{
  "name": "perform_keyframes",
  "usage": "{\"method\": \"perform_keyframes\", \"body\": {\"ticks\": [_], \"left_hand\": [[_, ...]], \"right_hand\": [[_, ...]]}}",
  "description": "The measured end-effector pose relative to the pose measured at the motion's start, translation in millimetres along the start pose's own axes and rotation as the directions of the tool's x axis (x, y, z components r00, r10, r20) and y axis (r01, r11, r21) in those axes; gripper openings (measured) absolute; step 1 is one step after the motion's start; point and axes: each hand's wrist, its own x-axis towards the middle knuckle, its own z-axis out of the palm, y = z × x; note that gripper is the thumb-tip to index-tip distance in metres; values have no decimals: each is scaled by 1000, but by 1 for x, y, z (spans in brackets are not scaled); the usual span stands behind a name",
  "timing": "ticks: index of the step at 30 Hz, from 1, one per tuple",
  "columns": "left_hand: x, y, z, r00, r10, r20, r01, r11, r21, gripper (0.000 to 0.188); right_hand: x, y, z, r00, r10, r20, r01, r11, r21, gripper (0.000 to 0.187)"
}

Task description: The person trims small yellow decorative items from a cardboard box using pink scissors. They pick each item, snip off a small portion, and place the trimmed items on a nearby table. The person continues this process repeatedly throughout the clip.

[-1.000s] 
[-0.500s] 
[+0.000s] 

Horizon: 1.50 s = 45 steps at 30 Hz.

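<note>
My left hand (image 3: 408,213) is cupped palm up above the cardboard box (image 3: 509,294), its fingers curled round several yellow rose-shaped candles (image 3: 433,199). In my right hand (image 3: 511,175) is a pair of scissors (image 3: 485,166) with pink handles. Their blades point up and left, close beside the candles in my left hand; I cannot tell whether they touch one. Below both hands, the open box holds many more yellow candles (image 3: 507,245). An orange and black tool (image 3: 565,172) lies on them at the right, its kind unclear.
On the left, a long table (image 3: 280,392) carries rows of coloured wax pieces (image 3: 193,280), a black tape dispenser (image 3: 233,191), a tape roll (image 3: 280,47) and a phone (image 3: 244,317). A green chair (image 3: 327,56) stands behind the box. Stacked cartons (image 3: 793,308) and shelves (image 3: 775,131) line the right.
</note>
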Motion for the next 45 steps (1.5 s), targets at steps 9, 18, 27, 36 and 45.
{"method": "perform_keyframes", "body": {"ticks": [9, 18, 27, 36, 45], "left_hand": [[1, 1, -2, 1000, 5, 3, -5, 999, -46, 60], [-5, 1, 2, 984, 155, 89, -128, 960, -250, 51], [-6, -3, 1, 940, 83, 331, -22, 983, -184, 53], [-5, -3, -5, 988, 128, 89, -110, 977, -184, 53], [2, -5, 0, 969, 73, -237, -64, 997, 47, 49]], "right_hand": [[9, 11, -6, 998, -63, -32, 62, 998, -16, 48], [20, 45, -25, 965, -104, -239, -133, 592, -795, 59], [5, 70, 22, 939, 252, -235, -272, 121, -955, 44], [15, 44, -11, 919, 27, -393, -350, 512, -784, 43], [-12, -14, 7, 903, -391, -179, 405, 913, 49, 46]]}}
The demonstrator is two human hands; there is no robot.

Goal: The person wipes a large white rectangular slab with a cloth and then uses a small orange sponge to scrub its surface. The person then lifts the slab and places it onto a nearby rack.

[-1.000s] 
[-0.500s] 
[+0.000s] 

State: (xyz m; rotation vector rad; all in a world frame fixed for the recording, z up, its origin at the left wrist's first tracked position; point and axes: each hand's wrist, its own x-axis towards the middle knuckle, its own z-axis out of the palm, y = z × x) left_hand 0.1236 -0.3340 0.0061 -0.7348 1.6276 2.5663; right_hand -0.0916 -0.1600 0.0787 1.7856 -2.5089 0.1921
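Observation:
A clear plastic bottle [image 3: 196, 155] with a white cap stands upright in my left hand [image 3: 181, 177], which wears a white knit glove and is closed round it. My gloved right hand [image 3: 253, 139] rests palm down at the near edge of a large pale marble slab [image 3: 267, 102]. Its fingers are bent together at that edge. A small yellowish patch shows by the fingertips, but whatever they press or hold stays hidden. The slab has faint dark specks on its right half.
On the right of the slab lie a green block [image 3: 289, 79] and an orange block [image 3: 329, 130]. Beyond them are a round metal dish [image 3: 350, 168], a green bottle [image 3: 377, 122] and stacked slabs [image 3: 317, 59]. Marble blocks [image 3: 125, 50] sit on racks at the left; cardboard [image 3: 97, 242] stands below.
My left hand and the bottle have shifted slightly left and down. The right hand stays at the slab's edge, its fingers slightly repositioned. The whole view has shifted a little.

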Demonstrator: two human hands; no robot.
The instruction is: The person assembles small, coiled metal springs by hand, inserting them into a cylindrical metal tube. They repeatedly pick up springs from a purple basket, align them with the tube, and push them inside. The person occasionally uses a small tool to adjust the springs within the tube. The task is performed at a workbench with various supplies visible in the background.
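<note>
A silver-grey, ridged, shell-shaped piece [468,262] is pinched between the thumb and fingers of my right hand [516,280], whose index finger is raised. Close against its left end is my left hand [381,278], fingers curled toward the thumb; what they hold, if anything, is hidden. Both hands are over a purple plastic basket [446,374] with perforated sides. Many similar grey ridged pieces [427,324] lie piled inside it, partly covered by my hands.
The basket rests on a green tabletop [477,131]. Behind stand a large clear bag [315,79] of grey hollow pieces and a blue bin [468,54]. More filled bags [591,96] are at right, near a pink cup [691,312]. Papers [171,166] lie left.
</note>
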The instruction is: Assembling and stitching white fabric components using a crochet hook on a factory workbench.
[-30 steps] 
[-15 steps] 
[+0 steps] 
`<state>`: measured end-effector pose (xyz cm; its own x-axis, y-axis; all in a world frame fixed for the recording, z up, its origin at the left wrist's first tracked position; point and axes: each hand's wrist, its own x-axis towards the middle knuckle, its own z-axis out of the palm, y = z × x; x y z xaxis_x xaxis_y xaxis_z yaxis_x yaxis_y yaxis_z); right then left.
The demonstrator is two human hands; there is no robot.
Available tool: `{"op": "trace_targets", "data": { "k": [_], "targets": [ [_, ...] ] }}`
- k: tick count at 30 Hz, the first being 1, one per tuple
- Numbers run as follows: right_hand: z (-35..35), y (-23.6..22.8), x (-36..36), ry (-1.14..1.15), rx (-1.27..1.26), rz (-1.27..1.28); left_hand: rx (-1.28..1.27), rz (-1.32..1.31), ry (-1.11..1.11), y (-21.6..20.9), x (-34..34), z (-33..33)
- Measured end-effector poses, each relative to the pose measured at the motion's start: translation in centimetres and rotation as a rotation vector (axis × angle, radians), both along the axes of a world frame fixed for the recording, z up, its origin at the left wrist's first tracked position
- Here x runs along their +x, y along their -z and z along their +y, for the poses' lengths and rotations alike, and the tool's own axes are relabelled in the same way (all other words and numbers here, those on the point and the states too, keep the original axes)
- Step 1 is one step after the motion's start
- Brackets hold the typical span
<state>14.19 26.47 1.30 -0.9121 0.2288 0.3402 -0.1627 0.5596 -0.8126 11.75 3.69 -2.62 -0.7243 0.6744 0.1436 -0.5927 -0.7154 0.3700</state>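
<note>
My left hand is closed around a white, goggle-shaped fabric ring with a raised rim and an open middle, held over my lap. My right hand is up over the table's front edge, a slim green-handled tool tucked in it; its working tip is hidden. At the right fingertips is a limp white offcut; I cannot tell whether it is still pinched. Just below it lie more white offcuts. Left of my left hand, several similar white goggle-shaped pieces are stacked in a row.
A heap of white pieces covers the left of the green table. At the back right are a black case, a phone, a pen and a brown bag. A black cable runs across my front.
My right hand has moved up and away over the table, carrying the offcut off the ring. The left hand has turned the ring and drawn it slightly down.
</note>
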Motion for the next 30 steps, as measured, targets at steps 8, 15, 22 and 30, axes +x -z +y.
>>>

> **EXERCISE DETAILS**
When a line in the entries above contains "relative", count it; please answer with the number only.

> **WRITTEN RESPONSE**
2